On the Special Issue “Limit Theorems of Probability Theory”

by
Alexander N. Tikhomirov
1,2,* and
Vladimir V. Ulyanov
2,3,4,*
1
Institute of Physics and of Mathematics, Komi Science Center of Ural Branch of RAS, 167982 Syktyvkar, Russia
2
Faculty of Computer Science, HSE University, 109028 Moscow, Russia
3
Faculty of Computational Mathematics and Cybernetics, Lomonosov Moscow State University, 119991 Moscow, Russia
4
Institute for Financial Studies, Shandong University, Jinan 250100, China
*
Authors to whom correspondence should be addressed.
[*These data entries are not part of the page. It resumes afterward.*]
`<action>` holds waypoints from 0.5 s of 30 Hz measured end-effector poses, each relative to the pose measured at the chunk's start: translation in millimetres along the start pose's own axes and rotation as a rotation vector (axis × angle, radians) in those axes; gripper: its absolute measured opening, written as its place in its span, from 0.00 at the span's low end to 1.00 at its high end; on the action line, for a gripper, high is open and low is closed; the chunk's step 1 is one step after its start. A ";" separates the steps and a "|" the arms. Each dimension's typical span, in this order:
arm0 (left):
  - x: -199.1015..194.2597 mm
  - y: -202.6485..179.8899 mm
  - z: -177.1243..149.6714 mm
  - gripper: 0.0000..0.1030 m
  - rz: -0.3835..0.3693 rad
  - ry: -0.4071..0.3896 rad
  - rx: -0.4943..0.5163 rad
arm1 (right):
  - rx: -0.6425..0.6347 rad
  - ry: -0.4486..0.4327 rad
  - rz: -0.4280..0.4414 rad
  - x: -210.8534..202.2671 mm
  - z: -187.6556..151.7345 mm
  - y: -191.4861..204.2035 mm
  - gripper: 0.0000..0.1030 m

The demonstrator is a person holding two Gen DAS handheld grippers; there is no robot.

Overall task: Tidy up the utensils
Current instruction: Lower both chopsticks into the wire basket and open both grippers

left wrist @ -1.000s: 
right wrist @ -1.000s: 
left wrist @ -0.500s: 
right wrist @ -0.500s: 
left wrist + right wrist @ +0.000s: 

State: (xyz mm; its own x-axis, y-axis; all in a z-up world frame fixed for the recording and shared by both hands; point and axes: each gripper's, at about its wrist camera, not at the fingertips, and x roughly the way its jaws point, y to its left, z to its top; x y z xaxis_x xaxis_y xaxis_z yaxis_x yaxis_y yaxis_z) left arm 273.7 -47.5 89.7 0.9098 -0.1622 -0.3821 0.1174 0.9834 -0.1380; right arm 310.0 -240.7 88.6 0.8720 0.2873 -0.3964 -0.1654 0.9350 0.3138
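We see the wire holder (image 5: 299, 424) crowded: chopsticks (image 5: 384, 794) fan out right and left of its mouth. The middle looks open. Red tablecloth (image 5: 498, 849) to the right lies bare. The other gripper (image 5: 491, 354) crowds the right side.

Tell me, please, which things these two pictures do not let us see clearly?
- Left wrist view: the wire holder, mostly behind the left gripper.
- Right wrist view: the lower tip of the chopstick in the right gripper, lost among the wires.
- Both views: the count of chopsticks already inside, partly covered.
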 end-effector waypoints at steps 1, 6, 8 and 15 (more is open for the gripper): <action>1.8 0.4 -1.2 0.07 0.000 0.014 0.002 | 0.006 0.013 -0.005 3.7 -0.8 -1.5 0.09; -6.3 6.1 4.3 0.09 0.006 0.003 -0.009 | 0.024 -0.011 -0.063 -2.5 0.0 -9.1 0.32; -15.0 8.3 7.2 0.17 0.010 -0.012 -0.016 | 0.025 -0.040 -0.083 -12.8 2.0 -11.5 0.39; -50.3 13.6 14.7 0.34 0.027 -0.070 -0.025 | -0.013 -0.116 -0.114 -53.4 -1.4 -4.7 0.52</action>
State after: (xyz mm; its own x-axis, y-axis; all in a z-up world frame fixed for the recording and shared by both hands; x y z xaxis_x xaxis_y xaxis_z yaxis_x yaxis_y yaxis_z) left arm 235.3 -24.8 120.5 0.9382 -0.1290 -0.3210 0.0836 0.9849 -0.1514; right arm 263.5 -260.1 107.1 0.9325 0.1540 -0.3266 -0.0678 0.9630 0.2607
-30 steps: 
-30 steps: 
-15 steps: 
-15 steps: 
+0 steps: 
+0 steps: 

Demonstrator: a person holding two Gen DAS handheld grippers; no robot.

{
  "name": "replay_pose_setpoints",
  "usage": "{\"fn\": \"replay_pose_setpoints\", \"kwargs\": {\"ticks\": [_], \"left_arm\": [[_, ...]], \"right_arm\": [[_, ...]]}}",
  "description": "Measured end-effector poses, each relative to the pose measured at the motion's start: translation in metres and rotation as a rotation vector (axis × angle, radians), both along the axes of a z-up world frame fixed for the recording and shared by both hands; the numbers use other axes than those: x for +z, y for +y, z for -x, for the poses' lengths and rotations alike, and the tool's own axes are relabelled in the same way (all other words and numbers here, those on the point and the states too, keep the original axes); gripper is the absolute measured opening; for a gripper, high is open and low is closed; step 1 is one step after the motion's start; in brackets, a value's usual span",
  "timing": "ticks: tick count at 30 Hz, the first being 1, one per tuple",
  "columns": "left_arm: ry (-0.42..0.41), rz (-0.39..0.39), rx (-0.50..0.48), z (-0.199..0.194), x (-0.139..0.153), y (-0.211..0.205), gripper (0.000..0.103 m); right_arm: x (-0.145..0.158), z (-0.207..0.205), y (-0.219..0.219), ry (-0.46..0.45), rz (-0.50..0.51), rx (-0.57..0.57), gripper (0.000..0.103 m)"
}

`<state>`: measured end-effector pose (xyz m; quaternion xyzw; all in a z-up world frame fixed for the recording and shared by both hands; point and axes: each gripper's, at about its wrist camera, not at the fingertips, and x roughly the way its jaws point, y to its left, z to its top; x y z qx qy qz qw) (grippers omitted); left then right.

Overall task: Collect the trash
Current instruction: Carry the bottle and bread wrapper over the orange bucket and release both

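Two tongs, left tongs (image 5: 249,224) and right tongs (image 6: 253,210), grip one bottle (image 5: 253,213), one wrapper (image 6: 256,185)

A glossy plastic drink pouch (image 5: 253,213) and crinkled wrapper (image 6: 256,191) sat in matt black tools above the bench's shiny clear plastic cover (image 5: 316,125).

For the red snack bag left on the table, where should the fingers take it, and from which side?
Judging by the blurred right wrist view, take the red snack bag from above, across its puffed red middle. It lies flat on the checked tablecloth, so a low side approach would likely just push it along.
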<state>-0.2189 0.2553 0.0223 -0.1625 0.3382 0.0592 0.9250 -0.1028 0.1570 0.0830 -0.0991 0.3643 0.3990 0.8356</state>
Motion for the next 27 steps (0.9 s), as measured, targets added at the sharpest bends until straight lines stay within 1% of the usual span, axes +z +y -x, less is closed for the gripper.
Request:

Mathematics 2023, 11(17), 3665; https://doi.org/10.3390/math11173665
Submission received: 8 August 2023 / Revised: 8 August 2023 / Accepted: 16 August 2023 / Published: 25 August 2023
(This article belongs to the Special Issue Limit Theorems of Probability Theory)
M. Loeve wrote that “the fundamental limit theorems of Probability theory may be classified into two groups. One group deals with the problem of limit laws of sequences of some of random variables, the other deals with the problem of limits of random variables, in the sense of almost sure convergence, of such sequences. These problems will be labeled, respectively, the Central Limit Problem (CLP) and the Strong Central Limit Problem (SCLP). Like all mathematical problems, the CLP and SCLP are not static; as answers to old queries are discovered they experience the usual development and new problems arise”.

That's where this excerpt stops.